Really? Was this really the best she could do? He was watching her tie herself in a knot, hand over her mouth in a gesture that could so easily be misinterpreted, and there came a flicker of uncertainty into his wide, brown—sweet, brown—questioning eyes, which drove her to one final, monumental effort.
“I like it,” she whispered, and her hand didn’t stop her from nodding like a fool, but it did muffle her words, so that Ziri didn’t understand.
He inclined his head in query. “What?”
She moved her hand away, and said, as clearly as she could—which wasn’t very—“I like it. You, I mean.” And then she put her hand right back over her mouth and reddened, and was about ready to call on that fell chimaera goddess of assassins to come and put her out of her misery when the flicker of uncertainty vanished from Ziri’s brown eyes.
What his smile did then should have irritated her, because it splayed crooked in amusement—at her expense, at her extreme discomposure, and Liraz had never been able to bear teasing—but it didn’t stop there. It kept going, his smile, from amused to purely pleased to deeply relieved. It was so lovely that she felt it in her heart.
“Good,” he said. “I like you, too.”
And she blushed deeper, but he was blushing, too, now, so it wasn’t so bad.
No, it was still bad. What now? Was she supposed to string more incoherent sentences together? Maybe she could list all the other things she liked, how she imagined a child might, except that—oh, well, she didn’t like many things, so the list would be short, and it would only kill a moment.

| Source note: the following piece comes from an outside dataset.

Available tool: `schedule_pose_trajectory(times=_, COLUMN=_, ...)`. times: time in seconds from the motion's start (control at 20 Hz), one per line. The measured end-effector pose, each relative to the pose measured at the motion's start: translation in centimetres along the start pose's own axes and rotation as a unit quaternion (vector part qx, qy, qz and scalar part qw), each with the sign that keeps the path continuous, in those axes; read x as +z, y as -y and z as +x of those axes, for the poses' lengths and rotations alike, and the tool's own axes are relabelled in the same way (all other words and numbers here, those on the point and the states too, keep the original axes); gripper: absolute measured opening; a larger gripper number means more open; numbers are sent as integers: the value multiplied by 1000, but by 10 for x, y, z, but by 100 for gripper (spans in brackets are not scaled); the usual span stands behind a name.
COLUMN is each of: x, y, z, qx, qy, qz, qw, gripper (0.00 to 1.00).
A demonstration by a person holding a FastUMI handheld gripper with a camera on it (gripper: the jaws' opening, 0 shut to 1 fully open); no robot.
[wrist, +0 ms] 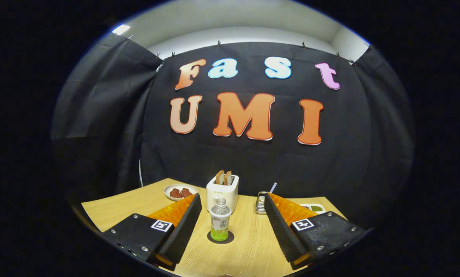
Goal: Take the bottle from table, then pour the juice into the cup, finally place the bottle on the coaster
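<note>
A small clear bottle (219, 220) with a white cap and a green label stands upright on a dark round coaster (220, 237) on the wooden table (249, 250). It is between and just ahead of my two fingers, touching neither. My gripper (230, 225) is open, its fingers spread wide on either side of the bottle. A metal cup (260, 202) with a straw in it stands behind the right finger, partly hidden by it.
A white toaster (222, 191) with two slices of bread stands right behind the bottle. A white plate (179, 192) with red food lies at the back left. A small dish (315, 208) with green food is at the back right, beyond the right finger.
</note>
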State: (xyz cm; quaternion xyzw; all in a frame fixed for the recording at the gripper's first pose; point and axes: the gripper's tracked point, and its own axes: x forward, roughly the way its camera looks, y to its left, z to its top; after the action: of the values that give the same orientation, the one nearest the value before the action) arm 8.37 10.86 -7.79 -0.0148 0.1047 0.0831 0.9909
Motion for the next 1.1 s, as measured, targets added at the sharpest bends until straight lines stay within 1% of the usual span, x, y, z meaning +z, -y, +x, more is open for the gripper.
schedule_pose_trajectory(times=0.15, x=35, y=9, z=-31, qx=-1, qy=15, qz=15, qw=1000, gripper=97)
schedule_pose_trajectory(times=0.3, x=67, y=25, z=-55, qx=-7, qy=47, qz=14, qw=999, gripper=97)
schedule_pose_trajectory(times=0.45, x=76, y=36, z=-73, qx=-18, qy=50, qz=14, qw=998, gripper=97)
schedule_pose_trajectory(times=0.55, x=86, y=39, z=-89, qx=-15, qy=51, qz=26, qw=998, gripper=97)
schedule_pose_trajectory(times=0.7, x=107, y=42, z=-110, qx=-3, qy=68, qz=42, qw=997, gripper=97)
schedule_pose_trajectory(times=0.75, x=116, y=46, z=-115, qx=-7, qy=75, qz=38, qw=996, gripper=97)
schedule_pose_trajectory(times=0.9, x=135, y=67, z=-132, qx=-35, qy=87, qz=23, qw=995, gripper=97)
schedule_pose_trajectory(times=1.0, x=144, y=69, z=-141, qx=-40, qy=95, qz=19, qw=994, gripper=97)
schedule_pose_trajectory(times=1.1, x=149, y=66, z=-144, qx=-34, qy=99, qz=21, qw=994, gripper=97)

She didn’t want to kill a moment. She wanted to live one. Live many.
So how in the name of the godstars do you do that? Was it too late to learn?
“Uh,” said Ziri. He moved his shoulders, rolling them, and shook open his wings. They flared, seeming in the close space as vast as a stormhunter’s, and he said, clearing his throat, “One of the worst things about being the Wolf was not being able to fly. I’m going to, now.” He was awkward, his voice halting, as he gestured out through the crescent opening where the time of purest blue had passed to black, and the stars were thick as sugar.
Oh. Okay. Liraz was almost—almost—relieved to have this ended, so that she could slink away. Melt. Curse herself. Die a little.
Ziri cleared his throat and looked at her. So earnest. So hopeful. “Do you… want to come?”
Flying? That was something she could do. She didn’t even have to risk the syllable it would take to say yes. She just had to nod.